Exercise goal → Write out, word for word, every line in the data below from the one containing "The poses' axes" to the one containing "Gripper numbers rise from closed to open", both of them included.

Extracted entries →

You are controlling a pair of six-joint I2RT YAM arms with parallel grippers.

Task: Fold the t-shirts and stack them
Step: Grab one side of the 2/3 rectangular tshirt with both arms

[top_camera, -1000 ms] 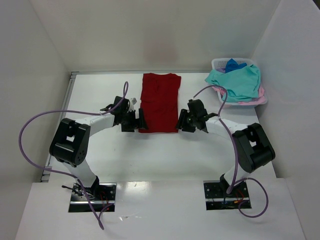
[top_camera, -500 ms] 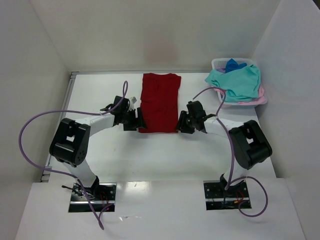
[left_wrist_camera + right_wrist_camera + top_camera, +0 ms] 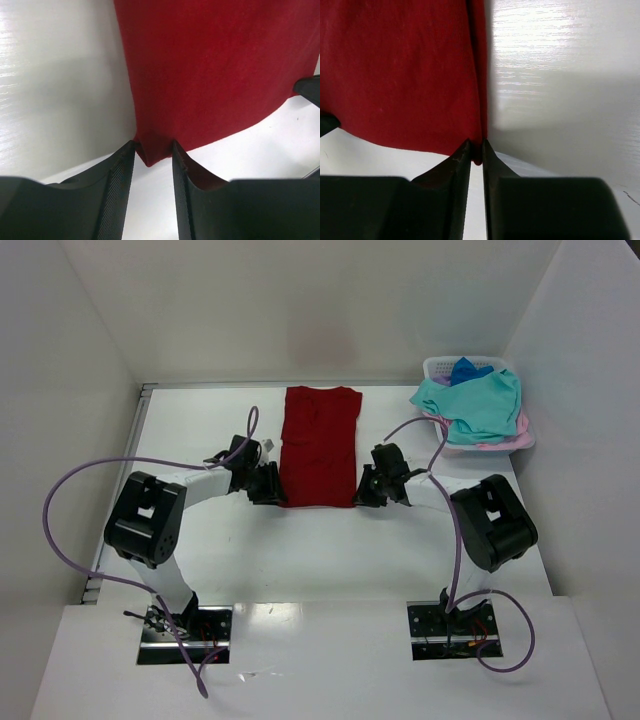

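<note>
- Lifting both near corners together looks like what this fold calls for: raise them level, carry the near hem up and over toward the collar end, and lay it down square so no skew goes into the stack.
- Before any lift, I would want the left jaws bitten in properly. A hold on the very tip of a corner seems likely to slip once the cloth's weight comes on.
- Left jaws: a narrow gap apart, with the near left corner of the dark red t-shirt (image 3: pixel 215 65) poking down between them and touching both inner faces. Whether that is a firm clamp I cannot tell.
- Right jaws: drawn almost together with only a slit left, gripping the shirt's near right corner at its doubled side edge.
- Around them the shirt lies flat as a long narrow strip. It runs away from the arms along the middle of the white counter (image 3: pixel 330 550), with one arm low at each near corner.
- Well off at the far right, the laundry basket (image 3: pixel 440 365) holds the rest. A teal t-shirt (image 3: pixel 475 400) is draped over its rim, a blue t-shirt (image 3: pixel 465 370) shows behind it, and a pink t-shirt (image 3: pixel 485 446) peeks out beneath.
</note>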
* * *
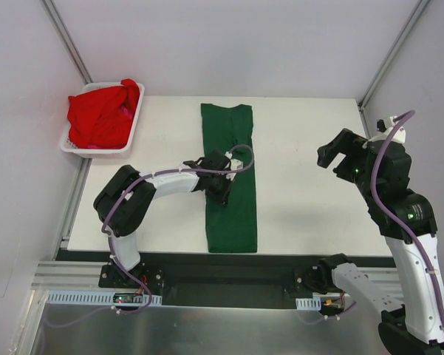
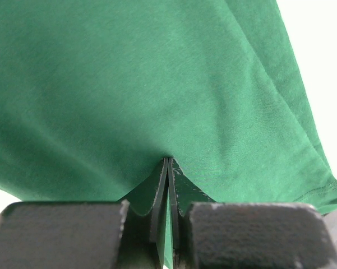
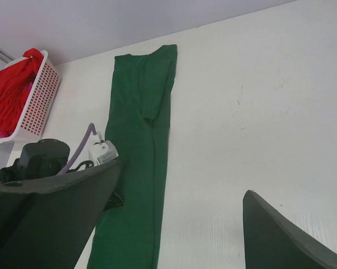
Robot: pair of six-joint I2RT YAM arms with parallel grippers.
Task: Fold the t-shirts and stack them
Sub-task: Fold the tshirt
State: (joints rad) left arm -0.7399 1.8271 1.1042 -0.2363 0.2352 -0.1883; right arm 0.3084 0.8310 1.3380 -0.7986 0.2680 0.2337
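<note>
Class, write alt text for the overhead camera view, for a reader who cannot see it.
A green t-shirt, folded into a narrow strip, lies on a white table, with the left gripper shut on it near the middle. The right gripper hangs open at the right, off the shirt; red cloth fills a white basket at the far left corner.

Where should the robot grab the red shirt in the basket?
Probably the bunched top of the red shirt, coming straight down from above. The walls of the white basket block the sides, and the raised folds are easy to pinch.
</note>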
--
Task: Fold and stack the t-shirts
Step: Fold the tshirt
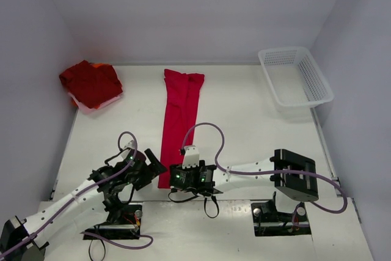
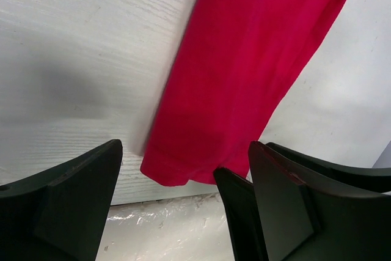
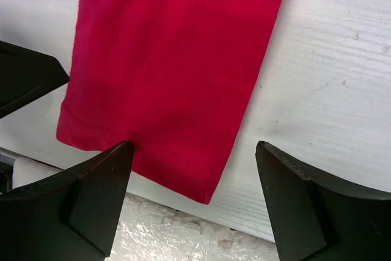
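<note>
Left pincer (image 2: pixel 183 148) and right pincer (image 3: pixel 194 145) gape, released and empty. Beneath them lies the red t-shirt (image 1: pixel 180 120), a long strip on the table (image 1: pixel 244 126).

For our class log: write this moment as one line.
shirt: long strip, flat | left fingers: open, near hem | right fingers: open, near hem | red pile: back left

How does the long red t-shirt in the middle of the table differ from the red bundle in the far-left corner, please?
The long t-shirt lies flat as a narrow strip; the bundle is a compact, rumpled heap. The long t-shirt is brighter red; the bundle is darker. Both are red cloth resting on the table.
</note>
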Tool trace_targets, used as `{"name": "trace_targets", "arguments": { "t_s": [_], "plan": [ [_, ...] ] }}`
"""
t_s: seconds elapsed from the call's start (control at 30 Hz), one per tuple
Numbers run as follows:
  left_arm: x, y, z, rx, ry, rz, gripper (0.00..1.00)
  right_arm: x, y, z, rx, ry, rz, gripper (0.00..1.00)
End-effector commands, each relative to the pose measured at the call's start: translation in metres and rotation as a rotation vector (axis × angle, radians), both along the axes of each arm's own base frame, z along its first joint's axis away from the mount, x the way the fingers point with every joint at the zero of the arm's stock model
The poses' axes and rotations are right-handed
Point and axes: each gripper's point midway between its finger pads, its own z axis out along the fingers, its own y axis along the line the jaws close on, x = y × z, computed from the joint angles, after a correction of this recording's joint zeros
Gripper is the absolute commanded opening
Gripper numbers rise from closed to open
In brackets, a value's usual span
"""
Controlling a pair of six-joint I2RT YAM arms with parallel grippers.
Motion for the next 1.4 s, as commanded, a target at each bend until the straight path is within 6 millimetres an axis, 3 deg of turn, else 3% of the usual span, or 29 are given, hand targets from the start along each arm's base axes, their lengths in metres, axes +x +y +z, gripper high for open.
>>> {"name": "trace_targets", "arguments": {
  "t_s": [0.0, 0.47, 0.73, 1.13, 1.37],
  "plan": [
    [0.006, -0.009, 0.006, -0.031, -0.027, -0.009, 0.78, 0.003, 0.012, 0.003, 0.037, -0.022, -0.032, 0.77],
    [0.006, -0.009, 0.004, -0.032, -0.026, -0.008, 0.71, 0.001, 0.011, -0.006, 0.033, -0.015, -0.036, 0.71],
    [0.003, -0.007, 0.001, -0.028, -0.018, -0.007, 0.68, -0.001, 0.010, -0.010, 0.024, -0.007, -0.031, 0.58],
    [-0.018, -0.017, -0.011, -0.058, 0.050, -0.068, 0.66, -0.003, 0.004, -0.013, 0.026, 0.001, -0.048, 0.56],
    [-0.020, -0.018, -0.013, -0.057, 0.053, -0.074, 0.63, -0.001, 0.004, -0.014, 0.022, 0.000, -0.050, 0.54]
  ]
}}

Your solution →
The poses' axes and rotations are right-handed
Point and axes: each gripper's point midway between its finger pads, its own z axis out along the fingers, its own y axis along the line the jaws close on, x = y × z, computed from the joint angles, after a correction of this recording's joint zeros
Gripper is the absolute commanded opening
Gripper numbers rise from closed to open

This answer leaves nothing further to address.